About this exercise: The output must match the lines from the first line of the listing below through the line holding "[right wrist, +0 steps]" exactly and must contain no pictures.

◆ ◆ ◆ ◆ ◆ ◆ ◆

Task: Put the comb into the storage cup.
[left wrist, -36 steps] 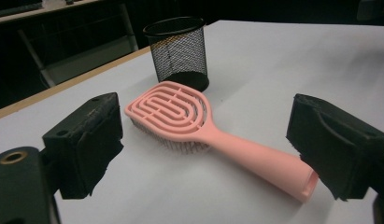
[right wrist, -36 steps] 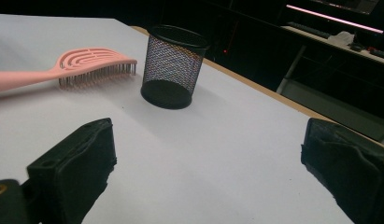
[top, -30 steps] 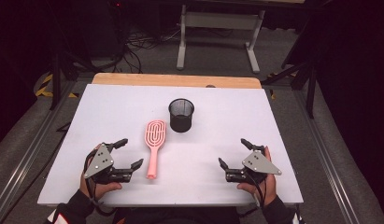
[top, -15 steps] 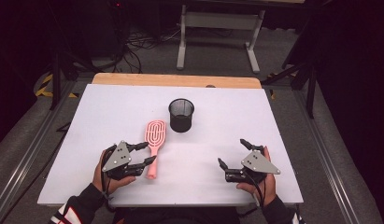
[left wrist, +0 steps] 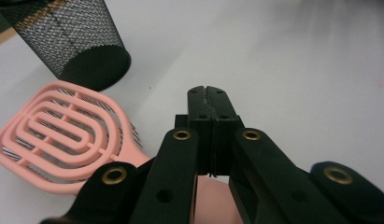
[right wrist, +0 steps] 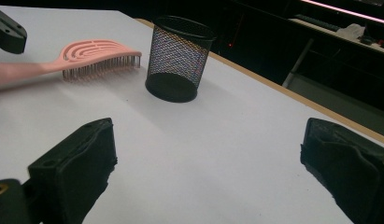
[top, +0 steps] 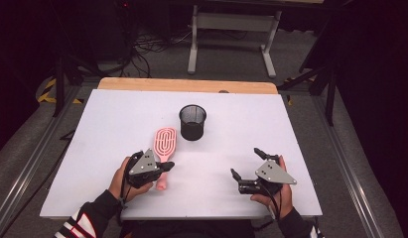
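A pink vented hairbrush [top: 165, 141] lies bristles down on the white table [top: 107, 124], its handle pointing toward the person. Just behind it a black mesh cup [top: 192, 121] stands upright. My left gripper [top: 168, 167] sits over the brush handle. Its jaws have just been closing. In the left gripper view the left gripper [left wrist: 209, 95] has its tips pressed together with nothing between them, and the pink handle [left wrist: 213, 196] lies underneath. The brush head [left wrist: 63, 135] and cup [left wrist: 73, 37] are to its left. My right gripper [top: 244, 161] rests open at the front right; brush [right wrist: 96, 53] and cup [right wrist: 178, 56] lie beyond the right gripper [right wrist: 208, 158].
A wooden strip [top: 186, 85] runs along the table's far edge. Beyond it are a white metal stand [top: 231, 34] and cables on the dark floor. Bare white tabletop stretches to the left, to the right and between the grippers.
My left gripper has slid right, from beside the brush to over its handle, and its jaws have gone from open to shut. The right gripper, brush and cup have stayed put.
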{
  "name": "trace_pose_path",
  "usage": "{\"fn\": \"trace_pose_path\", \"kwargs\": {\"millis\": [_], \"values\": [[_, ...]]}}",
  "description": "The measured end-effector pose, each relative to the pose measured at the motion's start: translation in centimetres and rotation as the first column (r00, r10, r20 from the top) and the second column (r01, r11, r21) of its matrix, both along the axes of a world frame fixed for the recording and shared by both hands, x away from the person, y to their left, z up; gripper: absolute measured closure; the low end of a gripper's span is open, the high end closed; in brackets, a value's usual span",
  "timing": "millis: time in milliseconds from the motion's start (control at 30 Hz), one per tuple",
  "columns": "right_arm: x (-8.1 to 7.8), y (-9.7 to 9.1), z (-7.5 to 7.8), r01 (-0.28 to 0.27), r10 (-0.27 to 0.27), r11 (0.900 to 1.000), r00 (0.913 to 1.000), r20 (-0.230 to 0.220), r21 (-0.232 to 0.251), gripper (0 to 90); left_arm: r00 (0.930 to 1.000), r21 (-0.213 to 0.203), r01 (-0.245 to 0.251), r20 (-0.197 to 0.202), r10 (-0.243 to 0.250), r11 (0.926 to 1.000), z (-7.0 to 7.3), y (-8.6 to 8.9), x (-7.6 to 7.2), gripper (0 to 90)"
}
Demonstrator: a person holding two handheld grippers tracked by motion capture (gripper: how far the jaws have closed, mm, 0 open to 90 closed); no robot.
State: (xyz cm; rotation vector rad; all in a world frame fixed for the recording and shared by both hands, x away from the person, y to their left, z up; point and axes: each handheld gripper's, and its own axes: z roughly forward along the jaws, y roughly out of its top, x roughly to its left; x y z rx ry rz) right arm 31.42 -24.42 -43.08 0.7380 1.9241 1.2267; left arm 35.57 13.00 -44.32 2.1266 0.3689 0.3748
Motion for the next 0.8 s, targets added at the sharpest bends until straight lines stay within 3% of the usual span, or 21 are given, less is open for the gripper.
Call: {"fn": "trace_pose_path", "kwargs": {"millis": [267, 533, 800], "values": [[0.0, 0.0, -0.1, -0.003, 0.003, 1.0, 1.0, -0.003, -0.001, 4.1, 0.9986, 0.074, 0.029, -0.046, -0.026, 0.9968, -0.7, -0.4, 0.3, 90.0], [0.1, 0.1, -0.2, -0.001, 0.001, 0.9999, 0.9999, -0.012, -0.011, 4.5, 0.9955, 0.152, 0.043, -0.09, -0.029, 0.9875, -1.4, -0.3, 0.4, 90.0], [0.2, 0.0, -0.1, 0.008, -0.008, 1.0, 0.9999, -0.014, -0.005, 4.5, 0.9933, 0.151, 0.038, -0.114, -0.021, 0.9878, -1.6, 0.2, 0.5, 90.0]]}}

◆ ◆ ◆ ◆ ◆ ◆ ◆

Output for this task:
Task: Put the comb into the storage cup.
[left wrist, -36 steps] 
[right wrist, -36 steps] 
[top, -30 steps] 
[top, -15 steps] 
[left wrist, +0 steps] 
[right wrist, +0 steps] 

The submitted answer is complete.